• [TASK] Your response must be made up of each line in the data below that contains the string "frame".

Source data
■ ■ ■ ■ ■

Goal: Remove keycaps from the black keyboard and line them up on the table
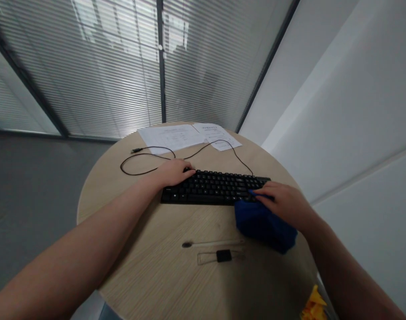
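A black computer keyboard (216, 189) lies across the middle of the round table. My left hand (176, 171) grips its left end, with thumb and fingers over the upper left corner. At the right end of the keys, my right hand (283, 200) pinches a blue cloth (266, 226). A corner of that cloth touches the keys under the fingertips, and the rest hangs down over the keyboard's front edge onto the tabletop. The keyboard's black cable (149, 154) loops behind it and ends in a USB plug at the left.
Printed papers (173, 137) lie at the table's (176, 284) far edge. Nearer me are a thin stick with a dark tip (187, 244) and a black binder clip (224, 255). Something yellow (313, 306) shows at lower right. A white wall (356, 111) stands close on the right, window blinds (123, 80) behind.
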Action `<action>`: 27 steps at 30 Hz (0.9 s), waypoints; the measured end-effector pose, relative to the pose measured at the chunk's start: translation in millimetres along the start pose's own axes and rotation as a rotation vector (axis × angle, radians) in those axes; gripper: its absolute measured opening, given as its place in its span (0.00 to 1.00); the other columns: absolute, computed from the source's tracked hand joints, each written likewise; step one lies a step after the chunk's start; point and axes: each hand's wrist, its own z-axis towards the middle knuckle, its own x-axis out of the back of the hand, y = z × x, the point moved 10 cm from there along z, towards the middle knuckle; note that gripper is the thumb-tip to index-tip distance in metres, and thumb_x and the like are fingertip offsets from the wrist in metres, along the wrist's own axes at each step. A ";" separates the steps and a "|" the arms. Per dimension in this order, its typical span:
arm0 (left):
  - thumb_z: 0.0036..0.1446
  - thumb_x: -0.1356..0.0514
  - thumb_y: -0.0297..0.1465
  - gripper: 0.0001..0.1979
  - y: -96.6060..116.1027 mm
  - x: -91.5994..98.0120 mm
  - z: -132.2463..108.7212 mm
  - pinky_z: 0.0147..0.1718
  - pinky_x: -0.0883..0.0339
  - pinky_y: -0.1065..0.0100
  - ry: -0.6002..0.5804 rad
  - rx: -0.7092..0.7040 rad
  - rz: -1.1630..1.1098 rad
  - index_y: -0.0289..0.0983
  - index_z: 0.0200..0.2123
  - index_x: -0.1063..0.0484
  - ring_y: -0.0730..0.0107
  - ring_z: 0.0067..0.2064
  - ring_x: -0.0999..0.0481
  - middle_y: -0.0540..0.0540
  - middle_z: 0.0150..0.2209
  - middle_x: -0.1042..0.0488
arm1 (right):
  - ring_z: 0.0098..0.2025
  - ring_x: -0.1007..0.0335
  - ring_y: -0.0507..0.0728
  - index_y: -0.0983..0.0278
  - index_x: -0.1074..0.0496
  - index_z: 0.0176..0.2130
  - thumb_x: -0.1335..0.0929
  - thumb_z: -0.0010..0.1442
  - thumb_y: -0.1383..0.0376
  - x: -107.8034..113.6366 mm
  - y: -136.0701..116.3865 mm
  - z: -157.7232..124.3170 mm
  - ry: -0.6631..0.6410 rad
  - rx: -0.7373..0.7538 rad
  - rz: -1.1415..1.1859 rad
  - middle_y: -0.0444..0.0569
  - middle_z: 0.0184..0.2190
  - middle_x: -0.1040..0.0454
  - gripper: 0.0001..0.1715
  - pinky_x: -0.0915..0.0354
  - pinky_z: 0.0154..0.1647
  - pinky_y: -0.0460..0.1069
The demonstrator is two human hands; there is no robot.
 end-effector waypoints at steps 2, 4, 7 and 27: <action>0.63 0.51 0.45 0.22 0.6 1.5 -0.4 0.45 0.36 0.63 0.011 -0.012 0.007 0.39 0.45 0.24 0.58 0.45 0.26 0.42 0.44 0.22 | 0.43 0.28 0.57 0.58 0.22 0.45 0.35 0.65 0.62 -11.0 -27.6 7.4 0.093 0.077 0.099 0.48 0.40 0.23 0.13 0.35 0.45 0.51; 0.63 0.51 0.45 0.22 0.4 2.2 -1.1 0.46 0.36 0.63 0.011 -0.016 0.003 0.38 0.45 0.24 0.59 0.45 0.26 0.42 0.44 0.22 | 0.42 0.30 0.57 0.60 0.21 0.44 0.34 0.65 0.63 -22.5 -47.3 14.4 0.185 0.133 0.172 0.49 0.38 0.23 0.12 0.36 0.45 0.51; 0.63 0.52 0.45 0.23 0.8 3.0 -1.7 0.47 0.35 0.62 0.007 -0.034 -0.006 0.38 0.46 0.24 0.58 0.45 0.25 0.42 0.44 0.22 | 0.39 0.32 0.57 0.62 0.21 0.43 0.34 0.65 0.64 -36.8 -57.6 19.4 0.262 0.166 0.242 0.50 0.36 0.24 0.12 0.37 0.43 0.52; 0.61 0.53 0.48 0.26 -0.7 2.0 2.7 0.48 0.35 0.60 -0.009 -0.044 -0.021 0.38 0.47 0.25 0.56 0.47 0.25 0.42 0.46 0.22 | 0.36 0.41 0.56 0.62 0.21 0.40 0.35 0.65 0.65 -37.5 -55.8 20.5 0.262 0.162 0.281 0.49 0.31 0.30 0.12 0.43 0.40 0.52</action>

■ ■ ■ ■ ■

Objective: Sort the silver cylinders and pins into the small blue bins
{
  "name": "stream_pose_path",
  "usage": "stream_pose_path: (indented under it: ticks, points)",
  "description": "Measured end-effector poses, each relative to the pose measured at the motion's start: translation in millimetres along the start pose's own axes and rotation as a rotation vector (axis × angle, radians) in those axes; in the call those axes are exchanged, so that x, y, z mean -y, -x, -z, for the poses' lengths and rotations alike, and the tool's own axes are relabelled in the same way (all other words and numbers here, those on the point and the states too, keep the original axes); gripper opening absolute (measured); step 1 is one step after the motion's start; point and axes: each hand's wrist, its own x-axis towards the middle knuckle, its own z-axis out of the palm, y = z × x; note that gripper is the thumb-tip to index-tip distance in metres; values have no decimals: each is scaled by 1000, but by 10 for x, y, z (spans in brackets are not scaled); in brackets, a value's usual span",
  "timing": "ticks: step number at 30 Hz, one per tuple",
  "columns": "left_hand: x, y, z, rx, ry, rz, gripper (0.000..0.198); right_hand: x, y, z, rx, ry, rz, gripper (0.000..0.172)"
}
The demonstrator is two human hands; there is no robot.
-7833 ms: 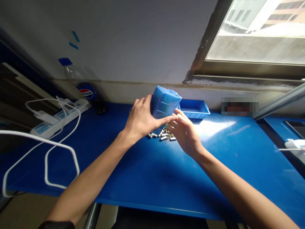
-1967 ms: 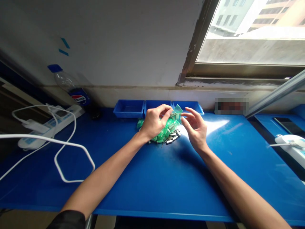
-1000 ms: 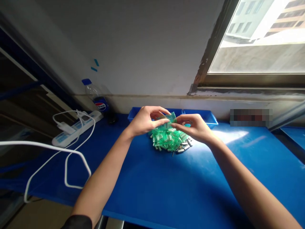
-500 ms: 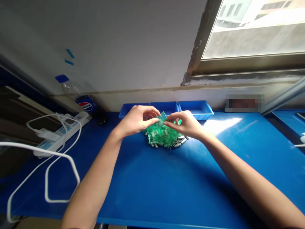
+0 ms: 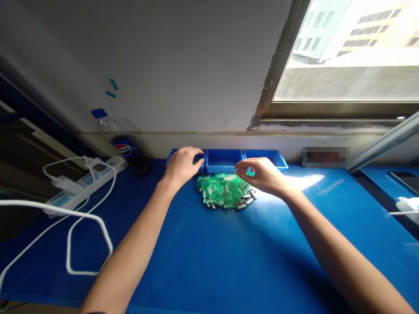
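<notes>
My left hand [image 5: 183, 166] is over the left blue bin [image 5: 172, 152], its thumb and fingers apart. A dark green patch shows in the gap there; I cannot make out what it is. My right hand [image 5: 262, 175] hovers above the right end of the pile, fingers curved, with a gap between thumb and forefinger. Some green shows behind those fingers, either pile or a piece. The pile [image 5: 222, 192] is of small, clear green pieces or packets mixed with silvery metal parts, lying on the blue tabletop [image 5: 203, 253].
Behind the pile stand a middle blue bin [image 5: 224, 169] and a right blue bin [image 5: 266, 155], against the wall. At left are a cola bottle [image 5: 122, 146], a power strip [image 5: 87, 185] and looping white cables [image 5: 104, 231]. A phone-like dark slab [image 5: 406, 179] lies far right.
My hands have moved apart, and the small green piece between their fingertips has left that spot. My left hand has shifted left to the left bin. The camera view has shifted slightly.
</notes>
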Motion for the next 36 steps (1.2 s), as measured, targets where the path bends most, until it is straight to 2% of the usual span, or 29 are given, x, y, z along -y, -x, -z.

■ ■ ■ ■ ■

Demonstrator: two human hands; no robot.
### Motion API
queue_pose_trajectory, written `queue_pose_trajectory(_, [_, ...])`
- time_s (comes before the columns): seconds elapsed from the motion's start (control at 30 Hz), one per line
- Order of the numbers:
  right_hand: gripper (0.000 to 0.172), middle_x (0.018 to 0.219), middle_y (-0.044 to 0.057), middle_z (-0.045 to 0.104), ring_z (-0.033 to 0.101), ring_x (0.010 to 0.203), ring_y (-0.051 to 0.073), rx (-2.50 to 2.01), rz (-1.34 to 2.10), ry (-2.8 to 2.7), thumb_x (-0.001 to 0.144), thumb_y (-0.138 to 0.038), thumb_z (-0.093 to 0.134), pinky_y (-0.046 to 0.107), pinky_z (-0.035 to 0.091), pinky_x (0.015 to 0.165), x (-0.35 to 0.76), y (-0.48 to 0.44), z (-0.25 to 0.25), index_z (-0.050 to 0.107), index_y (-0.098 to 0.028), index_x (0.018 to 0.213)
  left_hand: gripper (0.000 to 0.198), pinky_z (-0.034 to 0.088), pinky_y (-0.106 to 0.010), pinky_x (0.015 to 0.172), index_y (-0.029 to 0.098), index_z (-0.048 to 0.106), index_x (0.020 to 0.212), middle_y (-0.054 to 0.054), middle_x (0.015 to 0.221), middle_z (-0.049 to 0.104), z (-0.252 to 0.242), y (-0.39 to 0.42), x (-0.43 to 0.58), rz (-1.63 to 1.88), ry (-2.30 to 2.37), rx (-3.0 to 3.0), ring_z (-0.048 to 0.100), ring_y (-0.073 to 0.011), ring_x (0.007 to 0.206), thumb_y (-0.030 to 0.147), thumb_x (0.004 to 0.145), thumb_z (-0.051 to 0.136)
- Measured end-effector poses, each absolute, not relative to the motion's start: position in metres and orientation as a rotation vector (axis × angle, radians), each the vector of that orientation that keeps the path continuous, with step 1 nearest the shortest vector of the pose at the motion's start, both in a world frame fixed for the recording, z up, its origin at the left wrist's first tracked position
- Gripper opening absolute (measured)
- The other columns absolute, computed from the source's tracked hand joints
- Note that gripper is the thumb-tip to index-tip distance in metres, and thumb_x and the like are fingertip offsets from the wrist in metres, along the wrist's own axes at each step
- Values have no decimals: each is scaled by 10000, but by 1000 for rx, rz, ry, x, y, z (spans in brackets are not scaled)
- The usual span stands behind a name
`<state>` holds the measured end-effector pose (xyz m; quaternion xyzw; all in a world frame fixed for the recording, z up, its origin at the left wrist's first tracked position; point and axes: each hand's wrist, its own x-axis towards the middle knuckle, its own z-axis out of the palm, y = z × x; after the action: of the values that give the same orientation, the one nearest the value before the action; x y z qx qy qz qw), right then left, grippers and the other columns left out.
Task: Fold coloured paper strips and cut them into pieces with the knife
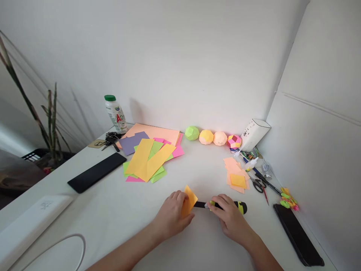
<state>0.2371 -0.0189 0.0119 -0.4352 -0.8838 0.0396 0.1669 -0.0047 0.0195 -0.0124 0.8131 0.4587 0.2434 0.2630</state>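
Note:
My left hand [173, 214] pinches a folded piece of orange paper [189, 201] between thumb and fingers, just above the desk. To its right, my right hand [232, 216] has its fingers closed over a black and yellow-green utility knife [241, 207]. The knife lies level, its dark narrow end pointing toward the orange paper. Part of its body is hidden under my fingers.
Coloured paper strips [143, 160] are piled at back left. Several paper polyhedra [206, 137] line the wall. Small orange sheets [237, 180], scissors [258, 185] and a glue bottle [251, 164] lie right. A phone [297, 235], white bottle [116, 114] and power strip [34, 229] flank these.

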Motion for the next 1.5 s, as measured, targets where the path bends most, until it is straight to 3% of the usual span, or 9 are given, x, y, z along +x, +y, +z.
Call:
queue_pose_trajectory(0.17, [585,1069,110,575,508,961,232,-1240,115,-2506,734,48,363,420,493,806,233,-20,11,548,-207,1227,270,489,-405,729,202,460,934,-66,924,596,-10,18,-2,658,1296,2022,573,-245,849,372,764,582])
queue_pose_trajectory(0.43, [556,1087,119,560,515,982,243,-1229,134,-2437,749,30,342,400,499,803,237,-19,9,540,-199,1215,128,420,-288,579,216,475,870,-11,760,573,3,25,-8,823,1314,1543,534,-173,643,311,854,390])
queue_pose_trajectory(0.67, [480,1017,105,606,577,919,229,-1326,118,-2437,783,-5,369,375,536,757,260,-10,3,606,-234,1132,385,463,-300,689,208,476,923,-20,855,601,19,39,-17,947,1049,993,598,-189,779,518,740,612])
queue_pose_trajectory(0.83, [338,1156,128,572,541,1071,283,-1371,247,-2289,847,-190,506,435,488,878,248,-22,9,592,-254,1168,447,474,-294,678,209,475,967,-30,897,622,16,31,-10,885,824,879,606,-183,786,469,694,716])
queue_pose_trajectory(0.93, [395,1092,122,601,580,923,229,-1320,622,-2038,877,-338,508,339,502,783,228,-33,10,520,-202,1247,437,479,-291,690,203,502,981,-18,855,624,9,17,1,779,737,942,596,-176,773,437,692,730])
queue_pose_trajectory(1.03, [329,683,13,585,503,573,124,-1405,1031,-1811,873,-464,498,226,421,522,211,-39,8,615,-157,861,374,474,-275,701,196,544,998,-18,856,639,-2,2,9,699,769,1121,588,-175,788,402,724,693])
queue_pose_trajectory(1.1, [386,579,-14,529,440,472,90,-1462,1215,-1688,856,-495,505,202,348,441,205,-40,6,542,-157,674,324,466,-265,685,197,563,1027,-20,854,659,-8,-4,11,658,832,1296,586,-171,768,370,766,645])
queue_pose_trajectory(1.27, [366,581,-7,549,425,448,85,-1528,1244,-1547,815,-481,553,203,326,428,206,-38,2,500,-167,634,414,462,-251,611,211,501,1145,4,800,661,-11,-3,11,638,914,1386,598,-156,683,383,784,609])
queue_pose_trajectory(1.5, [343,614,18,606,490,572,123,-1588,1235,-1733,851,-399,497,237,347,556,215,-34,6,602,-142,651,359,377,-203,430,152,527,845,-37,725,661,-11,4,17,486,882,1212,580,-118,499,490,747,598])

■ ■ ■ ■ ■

• [OUTPUT]
- Measured end-effector poses, each absolute, not relative to the motion's start: position in metres and orientation as a rotation vector (axis × angle, radians), each the vector of that orientation that keeps the path continuous, with step 1 nearest the shortest vector of the pose at the motion's start, both in a world frame fixed for the recording, z up, its origin at the left wrist's first tracked position
`<state>` holds the measured end-effector pose (xyz m; quaternion xyzw; all in a world frame fixed for the recording, z up, its origin at the left wrist's first tracked position; point and axes: each hand's wrist, its own x-axis towards the middle knuckle, its own z-axis out of the palm, y = z × x; after the action: of the values that give the same orientation, the one nearest the value before the action; x y z qx qy qz qw), right then left, grippers and the other columns left out.

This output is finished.